Anyway, my friend took one bite, and he started sweating. Four wings in, his nose started bleeding. After six wings, he looked like he'd just finished a marathon while battling a giant squid at the same time. By the time just two wings remained on the plate, he couldn't even speak anymore, and he responded to our questions with grunts.

He was shaking like Daryl Strawberry after 10 cups of coffee.

But he finished. Man, oh man, did he finish.

So after the ball got blocked against Wake Forest, my first thought wasn't, 'Boy this team keeps finding new ways to lose.' Instead, I thought, 'Hmmm, I wonder if each member of the field goal team could polish off the Chai's Challenge.'

You can draw your own conclusions--I'm not going to moralize like I'm on Around the Horn.

Anyway, The Anti-Train's not about that. The beautiful part of expecting to not-win every game is that you can never be disappointed. You're basically guaranteed to be pleasantly surprised.

So while the prevailing attitude after Saturday's game was disappointment--from Surgan, from Roof, from wideout Jomar Wright--The Anti-Train prefers to focus on the positive.

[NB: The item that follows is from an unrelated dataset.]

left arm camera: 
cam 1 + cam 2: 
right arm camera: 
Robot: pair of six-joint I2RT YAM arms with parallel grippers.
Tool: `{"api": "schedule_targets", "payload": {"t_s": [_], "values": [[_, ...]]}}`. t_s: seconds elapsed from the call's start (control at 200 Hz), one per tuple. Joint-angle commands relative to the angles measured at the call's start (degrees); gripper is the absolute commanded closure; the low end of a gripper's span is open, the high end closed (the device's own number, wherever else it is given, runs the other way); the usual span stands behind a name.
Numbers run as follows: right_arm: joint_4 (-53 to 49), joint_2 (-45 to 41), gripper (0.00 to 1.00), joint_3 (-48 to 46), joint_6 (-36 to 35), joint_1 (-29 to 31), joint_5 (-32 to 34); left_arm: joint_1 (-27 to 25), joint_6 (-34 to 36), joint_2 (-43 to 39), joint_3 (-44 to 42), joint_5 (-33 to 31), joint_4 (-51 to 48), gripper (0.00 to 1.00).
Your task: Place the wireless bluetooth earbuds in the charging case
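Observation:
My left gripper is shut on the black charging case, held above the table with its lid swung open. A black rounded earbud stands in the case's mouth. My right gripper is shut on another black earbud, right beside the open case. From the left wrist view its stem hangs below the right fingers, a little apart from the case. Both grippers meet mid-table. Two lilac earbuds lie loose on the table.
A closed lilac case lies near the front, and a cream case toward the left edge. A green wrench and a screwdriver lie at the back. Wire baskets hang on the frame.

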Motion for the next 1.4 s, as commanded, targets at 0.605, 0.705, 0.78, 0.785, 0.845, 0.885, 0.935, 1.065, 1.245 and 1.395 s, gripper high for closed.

So what if Duke fumbled twice inside the 20-yard line and missed two field goals of less than 30 yards? Against Richmond, the Blue Devils couldn't even move the ball. So what if the game-winning field goal attempt was blocked? Duke drove 61 yards in less than 90 seconds just to get into that situation.

The Blue Devils looked like an actual football team on Saturday, which is a start. They're a lock to move out of the No. 1 spot in espn.com's "Bottom 10," which is damaging to The Anti-Train but probably for the best.

Because here on The Anti-Train, we'd like Duke Football to win--really, we would--we're just okay with the team not-winning. In fact, we expect it.

But until the Blue Devils don't not-win, the beat goes on.

Choo, choo.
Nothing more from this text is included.